No. Biblical scholars consistently point out that wealth is not condemned in Scripture. It can even be a spiritual gift. As one scholar notes, sometimes God gives us blessings so we can bless other people. The issue is never the money itself. The issue is what we do with it and what it does to us.
A bishop named Caesarius of Arles, who lived around 470 to 540 A.D., put it this way: "Riches cannot harm a good person because he spends them kindly. Likewise, they cannot help an evil person as long as he keeps them avariciously or wastes them in dissipation."
Three Things the Bible Calls Us to Pursue With Our Money
Rather than focusing only on what not to do, James points us toward a positive vision for how followers of Christ should handle money. That vision can be summarized in three phrases:
Honest gain
Generous outflow
A humble heart
How Are You Making Your Money?
The first question worth asking is whether your income is earned honestly. Are your financial dealings above board? If you are an employee, do you report your hours truthfully and work while you are on the clock? If you run a business, do you treat your employees fairly and honor your commitments? Do you do what is right, not just what is legal?
Honest gain starts with integrity in how money comes in.
How Are You Managing Your Money?
The second question is about stewardship. What do you do with what you have? Are you hoarding it, spending it only on yourself, or are you building something that matters beyond your own comfort?

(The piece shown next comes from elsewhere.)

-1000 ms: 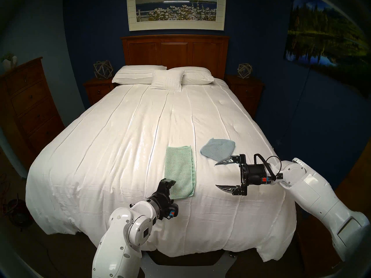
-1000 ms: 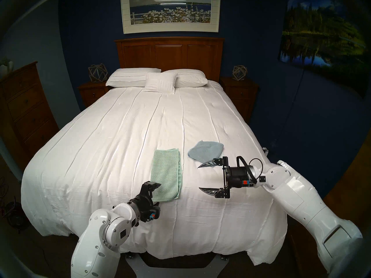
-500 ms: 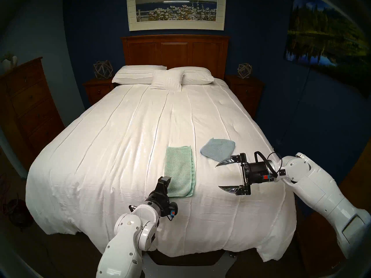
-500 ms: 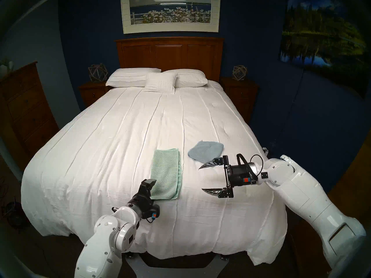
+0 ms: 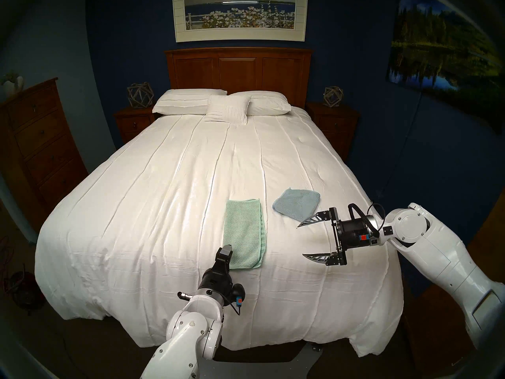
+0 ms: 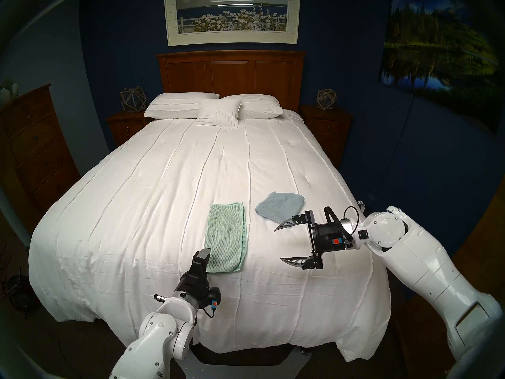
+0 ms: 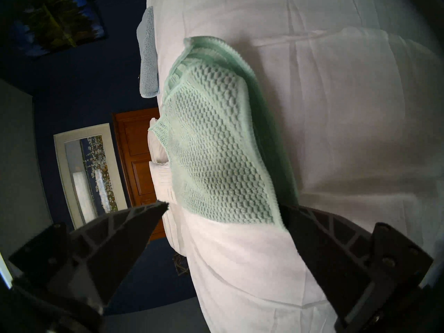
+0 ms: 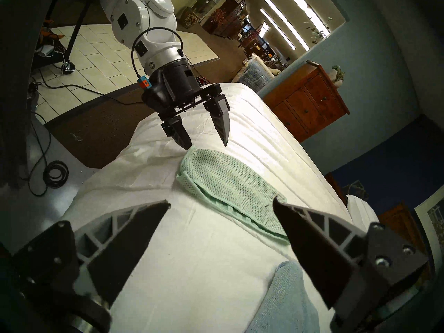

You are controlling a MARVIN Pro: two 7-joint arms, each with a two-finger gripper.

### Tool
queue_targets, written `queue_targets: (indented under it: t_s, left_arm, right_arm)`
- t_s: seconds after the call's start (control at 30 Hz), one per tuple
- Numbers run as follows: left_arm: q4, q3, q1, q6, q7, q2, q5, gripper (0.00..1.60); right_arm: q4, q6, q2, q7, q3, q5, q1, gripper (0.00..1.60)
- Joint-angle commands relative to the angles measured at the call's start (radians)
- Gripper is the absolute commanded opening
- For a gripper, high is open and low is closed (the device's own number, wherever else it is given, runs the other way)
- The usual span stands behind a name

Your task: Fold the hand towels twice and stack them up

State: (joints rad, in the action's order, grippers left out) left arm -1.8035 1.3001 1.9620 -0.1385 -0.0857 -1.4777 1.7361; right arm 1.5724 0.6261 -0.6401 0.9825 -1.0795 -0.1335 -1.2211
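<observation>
- Left gripper [image 5: 224, 252], jaws spread and empty, is hovering at the green towel's [image 5: 244, 232] near corner.
- Right gripper [image 5: 314, 240], spread, is hanging right of it, beside the blue towel [image 5: 296, 206].
- Green towel is lying once-folded on the bed [image 5: 164, 206]; soft and limp, probably best pinched at a corner.

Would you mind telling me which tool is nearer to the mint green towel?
Left. The left tool is open at the mint green towel's near corner; the right tool, also open, hovers apart, beside the blue towel.

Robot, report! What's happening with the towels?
Both tools open, empty. Left tool at green towel's near corner. Blue towel lies apart, unstacked. Nothing blocking.
</observation>
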Motion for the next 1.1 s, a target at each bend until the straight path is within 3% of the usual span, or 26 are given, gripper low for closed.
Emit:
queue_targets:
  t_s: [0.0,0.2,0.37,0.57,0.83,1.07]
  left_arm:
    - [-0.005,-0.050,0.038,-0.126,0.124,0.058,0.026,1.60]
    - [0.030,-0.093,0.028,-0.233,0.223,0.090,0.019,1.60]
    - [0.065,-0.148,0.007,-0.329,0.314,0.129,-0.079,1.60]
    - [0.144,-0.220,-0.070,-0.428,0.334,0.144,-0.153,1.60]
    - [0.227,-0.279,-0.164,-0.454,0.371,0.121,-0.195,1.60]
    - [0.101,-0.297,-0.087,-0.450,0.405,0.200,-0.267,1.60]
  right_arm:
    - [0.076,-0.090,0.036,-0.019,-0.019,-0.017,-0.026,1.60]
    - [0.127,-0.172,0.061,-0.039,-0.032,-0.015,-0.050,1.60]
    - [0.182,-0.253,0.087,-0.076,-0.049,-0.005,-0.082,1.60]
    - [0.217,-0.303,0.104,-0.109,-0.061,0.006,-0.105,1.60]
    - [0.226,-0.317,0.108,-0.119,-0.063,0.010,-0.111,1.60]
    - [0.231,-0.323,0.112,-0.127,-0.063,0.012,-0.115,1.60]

Malachi 3 offers a sobering challenge about giving back to God. But even beyond the tithe, the question is how the other 90 percent is being used. If the goal is a generous outflow, we have to honestly examine our spending habits and ask whether they reflect generosity or self-indulgence.
Giving to God's work and to those in need is not just a financial decision. It is a spiritual one.
What is Money Making You?
This is the most searching question of all. A 2012 study from UC Berkeley found that drivers of luxury vehicles were four times less likely to yield to pedestrians than drivers of less expensive cars. The researchers concluded that wealth had influenced how those drivers saw themselves in relation to others.

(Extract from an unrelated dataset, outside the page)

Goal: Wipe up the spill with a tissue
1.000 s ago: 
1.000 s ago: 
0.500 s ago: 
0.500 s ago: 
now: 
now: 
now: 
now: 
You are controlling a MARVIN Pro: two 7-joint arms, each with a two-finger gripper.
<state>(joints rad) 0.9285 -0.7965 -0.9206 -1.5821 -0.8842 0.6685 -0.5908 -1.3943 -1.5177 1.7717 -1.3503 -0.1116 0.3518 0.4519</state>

That is exactly what James is warning against. Money has a way of shaping us. It can make us feel above the rules, more important than others, or completely self-sufficient. The question is not just what you do with your money, but what your money is doing to you.
Is it making you more dependent on God or more dependent on yourself?
What Does Faithful Generosity Look Like in Real Life?
During the COVID-19 pandemic, one couple continued paying their childcare provider even though their children were home and they were not using the service. They believed God had provided for them, and they wanted to provide for someone else. That is what honest gain, generous outflow, and a humble heart look like in practice.
Think of it this way. An electric bass guitar makes almost no sound without an amplifier. The amp takes whatever is being played and makes it louder. Money works the same way. It amplifies what is already in the heart. If selfishness is there, money will amplify it. If generosity is there, money will amplify that too.
It does not matter how much or how little you have. The way you spend it will reveal and amplify what is already inside you.
Life Application
This week, set aside time to look at both your Bible and your bank account. The challenge is to let them tell the same story.
Ask yourself these questions honestly:
Am I earning money in a way that reflects integrity and honesty before God?
Am I managing my money in a way that reflects generosity toward others and faithfulness to God's work?
What is my money making me? Is it drawing me closer to God and others, or is it pulling me inward toward self-sufficiency and indulgence?
Is there one specific step I can take this week toward honest gain, generous outflow, or a humble heart?
The goal is not guilt. The goal is alignment. When our finances reflect the values of honesty, generosity, and humility, they become a powerful witness to the world around us, not just with our words, but with our lives.